The only time first down I am tempted to use the VT is for big wall style rappels of unknown length (where is the anchor?)...
darhawk
03-21-2015, 11:35 AM
The VT, when properly tied, holds well and is one of the few hitches fully releasable under load, so you can (should) use it above your device and it is very handy also for rigging in rescue situations..
I want to second the idea of a VT Prussik above the rappel device. It is a very useful tool in some circumstances, such as first one on rappel when facing a long or unknown rappel or when very tired. It is useful for the first one on rappel in any circumstance where an extra safety measure could be desired. The potential problems include rigging it so tight that it is somewhat difficult to move down the rope. This can be prevented with practice or, if in the field, by simply locking off the rappel device and re-rigging. Another potential problem is that if you do in fact begin to go too fast, it is human nature to grab onto the rope and you might hang onto the prussik knot rather than let go. Again, practice will help prevent this problem. Also, on a long rappel or when I'm tired, plan ahead to rest part-way down by releasing the prussik while also stopping myself on the rappel device.
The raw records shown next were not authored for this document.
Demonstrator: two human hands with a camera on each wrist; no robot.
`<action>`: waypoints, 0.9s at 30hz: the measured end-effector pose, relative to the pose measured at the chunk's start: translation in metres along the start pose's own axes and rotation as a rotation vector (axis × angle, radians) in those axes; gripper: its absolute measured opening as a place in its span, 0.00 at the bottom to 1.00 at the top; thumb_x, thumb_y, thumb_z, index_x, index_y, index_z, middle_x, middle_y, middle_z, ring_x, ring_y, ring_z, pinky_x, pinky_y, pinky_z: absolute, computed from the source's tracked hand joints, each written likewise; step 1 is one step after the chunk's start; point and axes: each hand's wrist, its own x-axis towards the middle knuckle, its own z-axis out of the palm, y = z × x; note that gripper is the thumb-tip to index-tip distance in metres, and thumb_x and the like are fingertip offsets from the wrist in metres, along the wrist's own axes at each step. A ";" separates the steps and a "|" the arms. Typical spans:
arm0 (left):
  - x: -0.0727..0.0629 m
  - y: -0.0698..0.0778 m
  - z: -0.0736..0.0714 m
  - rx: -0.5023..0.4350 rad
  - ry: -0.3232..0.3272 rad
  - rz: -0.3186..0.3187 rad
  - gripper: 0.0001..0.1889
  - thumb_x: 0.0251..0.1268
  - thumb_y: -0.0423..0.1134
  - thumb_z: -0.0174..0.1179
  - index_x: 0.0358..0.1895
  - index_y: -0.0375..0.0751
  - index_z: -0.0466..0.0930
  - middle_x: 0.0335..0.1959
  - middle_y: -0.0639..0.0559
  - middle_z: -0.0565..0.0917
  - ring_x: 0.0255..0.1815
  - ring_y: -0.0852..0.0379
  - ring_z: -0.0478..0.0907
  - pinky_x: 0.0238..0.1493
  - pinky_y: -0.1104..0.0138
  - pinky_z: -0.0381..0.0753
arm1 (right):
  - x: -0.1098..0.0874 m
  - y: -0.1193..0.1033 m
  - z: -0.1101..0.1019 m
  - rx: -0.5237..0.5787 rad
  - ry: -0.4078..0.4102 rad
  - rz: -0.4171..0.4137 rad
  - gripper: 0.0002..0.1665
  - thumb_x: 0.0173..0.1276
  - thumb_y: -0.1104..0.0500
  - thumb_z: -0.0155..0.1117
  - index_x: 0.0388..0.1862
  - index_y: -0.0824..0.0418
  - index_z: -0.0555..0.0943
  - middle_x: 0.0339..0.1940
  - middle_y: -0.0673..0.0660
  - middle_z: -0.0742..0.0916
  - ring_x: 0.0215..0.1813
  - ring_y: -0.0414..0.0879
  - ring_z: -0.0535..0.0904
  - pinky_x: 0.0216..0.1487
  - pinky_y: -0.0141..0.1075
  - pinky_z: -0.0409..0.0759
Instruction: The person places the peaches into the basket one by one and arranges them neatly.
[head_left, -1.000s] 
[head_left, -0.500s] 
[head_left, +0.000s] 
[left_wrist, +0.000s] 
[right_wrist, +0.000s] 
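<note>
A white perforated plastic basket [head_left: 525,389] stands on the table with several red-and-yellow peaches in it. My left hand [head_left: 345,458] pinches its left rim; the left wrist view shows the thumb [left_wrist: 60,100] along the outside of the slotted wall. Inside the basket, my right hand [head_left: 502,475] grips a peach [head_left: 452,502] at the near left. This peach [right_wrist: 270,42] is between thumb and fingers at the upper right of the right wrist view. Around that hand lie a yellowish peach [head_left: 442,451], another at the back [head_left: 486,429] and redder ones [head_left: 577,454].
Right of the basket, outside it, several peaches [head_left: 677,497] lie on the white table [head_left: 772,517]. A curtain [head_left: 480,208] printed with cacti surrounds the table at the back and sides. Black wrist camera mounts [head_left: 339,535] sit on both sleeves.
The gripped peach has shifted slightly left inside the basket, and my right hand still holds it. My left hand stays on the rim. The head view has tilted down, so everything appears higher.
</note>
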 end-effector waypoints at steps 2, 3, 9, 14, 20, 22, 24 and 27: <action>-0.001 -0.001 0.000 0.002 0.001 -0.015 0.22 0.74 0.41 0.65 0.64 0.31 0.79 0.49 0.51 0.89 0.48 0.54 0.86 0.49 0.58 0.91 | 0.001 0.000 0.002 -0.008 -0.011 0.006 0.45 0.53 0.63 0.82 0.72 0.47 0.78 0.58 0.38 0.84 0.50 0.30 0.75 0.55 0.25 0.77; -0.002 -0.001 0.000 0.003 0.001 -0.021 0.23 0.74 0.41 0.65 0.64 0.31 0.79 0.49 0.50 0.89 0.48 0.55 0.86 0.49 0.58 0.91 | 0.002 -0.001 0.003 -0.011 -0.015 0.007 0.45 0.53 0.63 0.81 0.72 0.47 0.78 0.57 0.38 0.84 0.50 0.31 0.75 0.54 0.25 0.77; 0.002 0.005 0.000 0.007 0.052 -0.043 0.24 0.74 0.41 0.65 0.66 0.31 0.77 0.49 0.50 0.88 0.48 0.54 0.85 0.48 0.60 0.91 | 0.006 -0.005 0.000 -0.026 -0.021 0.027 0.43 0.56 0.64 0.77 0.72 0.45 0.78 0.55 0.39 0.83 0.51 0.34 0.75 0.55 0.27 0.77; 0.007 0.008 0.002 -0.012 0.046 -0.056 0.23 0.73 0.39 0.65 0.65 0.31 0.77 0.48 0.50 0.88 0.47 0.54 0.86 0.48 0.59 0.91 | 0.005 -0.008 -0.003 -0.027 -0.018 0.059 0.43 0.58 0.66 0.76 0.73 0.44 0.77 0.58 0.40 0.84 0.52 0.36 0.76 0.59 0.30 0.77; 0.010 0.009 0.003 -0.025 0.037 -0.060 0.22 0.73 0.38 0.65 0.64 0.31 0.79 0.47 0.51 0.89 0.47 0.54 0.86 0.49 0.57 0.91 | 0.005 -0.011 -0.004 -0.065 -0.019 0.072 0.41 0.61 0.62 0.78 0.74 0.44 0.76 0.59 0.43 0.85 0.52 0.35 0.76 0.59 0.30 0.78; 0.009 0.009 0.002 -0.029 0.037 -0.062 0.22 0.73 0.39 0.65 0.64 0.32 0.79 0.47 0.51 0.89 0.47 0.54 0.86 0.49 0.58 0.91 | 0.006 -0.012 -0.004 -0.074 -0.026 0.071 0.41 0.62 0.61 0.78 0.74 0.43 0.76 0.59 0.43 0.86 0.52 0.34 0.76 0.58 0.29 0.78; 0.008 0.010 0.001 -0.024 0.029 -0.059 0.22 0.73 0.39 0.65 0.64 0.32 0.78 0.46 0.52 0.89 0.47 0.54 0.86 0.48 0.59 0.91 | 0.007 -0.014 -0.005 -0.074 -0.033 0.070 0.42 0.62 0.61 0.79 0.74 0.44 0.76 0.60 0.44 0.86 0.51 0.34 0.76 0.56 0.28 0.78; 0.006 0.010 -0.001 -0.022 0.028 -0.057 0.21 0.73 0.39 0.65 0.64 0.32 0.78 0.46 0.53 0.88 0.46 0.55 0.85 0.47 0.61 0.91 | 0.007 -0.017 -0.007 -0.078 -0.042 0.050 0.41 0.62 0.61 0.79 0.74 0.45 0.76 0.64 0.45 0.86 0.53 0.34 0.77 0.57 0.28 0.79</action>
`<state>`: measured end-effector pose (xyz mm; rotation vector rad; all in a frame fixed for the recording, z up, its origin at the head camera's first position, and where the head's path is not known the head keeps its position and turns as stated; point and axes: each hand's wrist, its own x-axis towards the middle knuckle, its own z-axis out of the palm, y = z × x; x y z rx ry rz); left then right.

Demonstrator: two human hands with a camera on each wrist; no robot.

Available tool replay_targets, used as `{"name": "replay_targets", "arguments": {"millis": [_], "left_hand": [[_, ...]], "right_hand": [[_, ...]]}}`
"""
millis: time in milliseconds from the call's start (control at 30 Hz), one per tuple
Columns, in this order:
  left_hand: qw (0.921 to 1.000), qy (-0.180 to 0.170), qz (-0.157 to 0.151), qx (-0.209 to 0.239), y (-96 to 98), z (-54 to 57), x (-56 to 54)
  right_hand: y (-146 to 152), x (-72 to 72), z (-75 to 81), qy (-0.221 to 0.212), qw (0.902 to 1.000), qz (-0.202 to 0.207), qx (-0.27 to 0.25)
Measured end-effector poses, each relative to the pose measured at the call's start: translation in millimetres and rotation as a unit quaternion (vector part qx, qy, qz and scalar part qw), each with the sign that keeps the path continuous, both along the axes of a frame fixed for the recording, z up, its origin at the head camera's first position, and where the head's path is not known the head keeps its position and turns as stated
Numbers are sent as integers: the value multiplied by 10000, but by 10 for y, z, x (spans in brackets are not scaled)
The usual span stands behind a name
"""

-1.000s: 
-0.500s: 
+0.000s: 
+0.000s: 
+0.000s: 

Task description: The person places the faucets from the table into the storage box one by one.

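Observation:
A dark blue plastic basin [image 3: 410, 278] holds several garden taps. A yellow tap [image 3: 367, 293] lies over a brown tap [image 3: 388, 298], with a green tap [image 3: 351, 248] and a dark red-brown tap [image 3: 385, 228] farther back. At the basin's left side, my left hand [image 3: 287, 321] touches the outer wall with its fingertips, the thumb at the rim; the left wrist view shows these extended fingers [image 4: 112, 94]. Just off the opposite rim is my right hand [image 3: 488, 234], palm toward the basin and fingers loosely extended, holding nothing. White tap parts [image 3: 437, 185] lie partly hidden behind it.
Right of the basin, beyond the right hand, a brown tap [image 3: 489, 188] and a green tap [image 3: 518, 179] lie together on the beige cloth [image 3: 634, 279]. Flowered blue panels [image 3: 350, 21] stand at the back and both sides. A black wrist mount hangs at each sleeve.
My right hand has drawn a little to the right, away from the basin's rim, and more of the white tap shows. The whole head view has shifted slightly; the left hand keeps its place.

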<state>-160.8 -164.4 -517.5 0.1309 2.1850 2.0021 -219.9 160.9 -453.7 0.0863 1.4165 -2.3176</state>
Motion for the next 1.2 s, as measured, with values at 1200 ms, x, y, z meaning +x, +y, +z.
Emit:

It's nice to lock off and dangle for a moment with the help of the prussik before finishing.
I of course agree that a top belay is also helpful in the conditions described, but I find the VT prussik a quick and easy solution. As always, with practice.
Brian in SLC
03-21-2015, 11:59 AM
I want to second the idea of a VT Prussik above the rappel device.
How's that go? Those that don't know history...
http://storrick.cnc.net/VerticalDevicesPage/Misc/RappelSafetyPost.html
harness man
03-21-2015, 02:58 PM
Yup!
Every form of 'auto block' including VT Prussic has it's downside.
But having had many issues with auto blocks below the device, I have come to prefer the VT above the device as Darhawk has.
But it ain't perfect.
And requires practice to be effective.
Agree with most of those posting here that the firemans is awesome when ever it can be provided.